The records appear below. Report how many of their lines contain the word "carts", giving the number alone.

* _Task material_:
^^^^^^^^

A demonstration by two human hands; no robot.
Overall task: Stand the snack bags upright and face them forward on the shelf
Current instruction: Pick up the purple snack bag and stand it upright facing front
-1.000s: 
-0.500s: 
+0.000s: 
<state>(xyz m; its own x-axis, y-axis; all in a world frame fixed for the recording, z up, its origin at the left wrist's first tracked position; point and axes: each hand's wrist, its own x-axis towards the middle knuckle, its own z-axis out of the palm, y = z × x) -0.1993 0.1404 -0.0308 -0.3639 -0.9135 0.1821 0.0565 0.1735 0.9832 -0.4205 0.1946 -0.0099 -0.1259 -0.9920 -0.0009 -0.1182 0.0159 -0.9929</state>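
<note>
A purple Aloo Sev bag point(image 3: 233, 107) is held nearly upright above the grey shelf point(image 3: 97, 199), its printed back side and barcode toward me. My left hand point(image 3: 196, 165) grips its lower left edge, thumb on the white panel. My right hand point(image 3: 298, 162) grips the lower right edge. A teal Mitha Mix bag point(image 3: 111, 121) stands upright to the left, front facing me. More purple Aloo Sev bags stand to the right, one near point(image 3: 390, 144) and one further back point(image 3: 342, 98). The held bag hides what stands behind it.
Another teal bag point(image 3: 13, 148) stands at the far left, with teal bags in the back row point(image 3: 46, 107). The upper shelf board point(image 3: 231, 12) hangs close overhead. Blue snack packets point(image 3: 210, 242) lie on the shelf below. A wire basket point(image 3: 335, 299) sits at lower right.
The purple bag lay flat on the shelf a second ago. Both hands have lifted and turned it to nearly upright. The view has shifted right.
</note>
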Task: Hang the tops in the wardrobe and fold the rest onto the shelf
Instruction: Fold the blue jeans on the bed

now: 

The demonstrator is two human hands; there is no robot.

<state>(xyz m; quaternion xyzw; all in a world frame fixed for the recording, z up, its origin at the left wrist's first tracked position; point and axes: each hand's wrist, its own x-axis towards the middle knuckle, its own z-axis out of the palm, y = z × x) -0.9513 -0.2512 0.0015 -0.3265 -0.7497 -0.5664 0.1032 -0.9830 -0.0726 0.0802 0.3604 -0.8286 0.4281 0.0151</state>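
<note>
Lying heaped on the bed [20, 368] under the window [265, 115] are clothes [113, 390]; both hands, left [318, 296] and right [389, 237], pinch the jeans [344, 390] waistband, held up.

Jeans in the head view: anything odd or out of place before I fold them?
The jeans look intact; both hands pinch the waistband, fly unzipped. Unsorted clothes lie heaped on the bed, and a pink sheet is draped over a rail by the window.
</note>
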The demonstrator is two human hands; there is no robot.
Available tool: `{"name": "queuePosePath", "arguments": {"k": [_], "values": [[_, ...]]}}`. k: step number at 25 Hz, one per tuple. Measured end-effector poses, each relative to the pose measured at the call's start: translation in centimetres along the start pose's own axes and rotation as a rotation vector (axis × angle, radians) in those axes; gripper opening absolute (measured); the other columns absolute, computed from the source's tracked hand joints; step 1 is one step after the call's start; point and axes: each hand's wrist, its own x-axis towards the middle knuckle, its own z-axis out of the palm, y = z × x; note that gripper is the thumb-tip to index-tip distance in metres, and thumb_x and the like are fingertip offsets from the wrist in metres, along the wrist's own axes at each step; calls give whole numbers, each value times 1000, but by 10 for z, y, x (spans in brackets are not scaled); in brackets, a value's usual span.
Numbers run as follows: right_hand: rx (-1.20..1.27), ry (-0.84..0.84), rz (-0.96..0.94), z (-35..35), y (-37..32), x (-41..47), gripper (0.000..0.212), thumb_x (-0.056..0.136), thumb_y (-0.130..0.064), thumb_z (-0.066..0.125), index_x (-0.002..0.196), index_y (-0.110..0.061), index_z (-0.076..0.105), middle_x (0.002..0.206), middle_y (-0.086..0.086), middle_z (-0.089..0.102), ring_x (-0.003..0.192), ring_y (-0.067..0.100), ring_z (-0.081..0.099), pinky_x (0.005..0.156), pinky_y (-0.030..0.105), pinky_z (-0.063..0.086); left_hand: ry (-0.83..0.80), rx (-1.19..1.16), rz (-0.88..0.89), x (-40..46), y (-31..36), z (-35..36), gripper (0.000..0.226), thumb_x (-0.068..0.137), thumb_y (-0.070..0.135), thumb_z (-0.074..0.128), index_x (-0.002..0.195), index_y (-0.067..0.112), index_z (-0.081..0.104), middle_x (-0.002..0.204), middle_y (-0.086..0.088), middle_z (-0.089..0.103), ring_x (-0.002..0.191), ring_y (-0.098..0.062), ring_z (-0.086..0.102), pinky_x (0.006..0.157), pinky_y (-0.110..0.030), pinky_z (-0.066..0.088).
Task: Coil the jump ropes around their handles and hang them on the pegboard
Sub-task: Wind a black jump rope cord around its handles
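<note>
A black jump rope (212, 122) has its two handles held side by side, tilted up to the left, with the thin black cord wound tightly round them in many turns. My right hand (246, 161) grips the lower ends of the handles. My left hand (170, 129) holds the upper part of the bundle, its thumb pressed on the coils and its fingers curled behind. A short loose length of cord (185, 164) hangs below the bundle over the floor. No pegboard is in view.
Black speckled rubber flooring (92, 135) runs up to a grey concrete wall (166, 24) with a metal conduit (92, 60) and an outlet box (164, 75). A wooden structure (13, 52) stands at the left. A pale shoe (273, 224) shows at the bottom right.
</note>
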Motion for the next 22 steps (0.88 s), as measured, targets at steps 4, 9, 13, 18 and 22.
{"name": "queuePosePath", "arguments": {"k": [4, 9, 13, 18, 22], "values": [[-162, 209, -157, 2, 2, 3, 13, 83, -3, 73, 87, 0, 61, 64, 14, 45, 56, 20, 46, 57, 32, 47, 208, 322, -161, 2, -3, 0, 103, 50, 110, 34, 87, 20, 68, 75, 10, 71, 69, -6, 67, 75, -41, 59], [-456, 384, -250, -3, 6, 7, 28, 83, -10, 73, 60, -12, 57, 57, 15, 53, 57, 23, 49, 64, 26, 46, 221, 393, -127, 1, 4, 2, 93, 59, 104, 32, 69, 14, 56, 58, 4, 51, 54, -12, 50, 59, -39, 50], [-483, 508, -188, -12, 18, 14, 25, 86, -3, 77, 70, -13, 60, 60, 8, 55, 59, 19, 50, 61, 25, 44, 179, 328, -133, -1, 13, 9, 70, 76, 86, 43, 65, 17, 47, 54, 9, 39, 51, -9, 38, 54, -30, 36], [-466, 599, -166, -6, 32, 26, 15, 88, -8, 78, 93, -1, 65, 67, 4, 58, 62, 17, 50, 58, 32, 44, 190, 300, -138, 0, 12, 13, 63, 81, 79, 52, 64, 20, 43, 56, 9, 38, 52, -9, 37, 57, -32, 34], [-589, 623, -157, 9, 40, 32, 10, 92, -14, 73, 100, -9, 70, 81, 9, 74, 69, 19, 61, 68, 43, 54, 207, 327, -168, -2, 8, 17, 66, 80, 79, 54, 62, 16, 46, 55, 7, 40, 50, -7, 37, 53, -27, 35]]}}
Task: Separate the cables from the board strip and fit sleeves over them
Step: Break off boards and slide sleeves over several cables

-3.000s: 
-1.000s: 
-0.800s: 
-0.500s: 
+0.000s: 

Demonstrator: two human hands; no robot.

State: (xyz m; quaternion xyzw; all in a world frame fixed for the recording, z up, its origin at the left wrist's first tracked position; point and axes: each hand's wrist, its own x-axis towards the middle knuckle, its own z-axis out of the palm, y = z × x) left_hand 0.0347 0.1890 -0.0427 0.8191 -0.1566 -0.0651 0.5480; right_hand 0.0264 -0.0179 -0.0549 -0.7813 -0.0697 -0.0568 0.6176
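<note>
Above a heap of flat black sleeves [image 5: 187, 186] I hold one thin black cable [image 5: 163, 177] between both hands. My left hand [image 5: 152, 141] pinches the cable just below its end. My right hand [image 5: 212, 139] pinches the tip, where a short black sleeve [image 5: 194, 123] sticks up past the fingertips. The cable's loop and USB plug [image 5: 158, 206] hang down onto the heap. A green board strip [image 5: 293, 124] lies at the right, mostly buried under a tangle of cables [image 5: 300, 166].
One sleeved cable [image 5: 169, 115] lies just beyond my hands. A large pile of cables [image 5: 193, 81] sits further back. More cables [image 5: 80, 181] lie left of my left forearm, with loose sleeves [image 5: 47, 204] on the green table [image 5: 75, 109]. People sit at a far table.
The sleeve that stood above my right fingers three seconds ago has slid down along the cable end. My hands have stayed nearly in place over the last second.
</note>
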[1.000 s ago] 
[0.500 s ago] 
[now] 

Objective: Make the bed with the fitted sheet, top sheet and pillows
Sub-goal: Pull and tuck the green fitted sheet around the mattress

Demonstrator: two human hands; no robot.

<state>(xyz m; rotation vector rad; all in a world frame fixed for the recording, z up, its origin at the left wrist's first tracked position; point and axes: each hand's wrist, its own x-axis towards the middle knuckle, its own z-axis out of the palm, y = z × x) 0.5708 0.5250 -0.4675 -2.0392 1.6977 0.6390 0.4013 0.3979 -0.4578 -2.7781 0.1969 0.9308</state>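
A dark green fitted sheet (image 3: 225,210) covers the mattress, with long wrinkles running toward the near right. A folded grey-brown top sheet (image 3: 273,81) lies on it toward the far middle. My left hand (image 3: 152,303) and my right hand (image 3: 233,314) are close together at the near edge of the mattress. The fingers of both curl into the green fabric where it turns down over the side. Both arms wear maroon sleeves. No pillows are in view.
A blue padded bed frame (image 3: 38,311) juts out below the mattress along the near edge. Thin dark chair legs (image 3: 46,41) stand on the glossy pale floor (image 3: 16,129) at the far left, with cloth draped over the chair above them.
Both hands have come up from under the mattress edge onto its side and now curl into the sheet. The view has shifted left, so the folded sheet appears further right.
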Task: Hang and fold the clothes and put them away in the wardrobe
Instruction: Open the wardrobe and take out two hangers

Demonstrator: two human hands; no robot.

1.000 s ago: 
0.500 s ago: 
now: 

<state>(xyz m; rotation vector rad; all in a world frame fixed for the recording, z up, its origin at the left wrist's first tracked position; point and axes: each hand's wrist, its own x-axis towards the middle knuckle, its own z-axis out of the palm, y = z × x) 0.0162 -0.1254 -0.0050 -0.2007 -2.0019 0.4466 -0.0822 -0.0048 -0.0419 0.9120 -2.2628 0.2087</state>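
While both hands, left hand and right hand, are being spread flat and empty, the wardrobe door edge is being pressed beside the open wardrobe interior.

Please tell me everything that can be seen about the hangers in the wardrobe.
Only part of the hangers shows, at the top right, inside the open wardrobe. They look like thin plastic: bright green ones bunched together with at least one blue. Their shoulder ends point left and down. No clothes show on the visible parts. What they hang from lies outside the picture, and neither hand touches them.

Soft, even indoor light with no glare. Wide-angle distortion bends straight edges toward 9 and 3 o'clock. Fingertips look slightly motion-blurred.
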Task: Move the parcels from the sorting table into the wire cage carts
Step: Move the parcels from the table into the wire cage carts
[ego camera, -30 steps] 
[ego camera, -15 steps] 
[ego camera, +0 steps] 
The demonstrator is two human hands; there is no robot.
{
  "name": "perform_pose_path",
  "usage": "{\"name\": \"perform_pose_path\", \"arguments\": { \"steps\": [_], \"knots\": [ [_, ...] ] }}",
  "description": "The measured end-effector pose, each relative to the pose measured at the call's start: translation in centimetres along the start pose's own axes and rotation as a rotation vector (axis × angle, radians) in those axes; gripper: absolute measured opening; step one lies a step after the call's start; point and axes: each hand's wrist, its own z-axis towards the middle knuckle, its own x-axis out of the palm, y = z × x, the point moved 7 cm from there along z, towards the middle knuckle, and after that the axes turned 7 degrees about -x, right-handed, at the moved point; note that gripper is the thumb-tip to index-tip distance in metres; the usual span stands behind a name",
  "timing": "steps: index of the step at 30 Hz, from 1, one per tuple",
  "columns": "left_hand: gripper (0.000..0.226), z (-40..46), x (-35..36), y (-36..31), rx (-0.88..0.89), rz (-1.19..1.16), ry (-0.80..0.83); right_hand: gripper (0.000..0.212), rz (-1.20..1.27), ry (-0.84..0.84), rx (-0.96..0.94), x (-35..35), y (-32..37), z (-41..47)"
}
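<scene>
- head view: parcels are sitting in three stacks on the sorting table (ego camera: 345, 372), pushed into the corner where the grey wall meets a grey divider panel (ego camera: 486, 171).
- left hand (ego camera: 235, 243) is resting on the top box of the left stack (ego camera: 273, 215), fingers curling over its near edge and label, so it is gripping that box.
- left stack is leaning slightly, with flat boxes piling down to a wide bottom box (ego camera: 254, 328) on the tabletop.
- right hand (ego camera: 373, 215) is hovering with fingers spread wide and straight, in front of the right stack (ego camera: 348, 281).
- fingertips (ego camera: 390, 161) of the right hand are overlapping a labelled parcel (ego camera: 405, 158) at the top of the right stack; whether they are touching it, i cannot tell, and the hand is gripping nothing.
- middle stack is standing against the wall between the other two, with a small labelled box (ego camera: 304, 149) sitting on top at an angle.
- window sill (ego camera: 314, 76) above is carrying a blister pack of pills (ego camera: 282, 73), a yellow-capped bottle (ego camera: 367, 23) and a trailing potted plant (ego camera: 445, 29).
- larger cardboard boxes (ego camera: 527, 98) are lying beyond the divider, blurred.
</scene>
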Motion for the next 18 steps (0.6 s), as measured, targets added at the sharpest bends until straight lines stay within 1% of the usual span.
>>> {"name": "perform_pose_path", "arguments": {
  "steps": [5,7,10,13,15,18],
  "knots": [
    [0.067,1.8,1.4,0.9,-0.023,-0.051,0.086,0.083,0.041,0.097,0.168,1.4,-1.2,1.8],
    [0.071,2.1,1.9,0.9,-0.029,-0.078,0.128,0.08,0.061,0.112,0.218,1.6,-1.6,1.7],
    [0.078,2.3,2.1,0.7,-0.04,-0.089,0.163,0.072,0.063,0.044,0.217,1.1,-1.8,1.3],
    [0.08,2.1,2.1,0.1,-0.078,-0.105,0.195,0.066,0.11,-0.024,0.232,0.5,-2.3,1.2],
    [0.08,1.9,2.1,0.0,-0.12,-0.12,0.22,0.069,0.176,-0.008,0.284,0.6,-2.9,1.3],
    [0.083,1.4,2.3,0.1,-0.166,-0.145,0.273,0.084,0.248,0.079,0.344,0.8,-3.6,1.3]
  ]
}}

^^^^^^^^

* _Answer area_: 2